WORK REQUEST:
What you give back should be exactly the opening lines of the data, ending with the line that contains "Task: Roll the" and including it.

************

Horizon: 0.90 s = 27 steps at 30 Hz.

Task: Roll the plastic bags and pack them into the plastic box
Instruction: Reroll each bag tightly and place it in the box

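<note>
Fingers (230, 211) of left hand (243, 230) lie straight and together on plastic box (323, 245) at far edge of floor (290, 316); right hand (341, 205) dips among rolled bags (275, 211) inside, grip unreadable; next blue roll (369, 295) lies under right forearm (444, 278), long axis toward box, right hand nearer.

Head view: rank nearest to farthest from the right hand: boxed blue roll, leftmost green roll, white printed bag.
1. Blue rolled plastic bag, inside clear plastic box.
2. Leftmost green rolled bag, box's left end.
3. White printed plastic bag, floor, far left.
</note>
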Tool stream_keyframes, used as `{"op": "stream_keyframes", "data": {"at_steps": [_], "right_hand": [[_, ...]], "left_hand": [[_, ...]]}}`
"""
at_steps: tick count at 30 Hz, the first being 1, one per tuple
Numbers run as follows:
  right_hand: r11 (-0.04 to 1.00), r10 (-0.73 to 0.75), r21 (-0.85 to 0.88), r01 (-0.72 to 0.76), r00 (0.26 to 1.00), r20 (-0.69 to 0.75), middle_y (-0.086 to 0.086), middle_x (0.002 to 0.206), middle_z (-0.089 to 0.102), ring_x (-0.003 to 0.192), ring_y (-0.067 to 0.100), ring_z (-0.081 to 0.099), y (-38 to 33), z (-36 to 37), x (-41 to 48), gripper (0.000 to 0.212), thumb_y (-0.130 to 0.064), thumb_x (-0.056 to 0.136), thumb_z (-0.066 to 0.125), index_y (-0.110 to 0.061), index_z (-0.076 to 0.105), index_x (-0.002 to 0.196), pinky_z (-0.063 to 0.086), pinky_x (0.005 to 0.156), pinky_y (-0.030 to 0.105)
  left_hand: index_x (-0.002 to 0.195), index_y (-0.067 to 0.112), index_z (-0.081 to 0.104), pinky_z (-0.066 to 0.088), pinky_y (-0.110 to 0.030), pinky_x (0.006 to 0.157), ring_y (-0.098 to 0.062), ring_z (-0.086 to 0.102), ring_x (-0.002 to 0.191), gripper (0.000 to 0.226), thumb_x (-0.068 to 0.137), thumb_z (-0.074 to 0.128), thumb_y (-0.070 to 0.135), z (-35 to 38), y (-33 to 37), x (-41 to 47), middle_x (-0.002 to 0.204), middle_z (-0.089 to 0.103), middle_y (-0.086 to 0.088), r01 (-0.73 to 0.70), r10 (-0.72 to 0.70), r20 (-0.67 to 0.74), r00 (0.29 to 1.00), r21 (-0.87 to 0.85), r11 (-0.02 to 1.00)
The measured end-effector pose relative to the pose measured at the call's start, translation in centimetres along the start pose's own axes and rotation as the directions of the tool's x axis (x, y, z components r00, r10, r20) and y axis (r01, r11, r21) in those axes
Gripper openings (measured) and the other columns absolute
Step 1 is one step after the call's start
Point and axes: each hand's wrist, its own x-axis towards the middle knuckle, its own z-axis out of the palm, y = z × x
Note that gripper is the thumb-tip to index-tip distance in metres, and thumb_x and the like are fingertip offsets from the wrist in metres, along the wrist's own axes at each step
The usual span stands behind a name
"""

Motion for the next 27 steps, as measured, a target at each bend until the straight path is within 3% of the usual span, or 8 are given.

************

ANSWER FOR THE TASK:
Horizon: 0.90 s = 27 steps at 30 Hz.

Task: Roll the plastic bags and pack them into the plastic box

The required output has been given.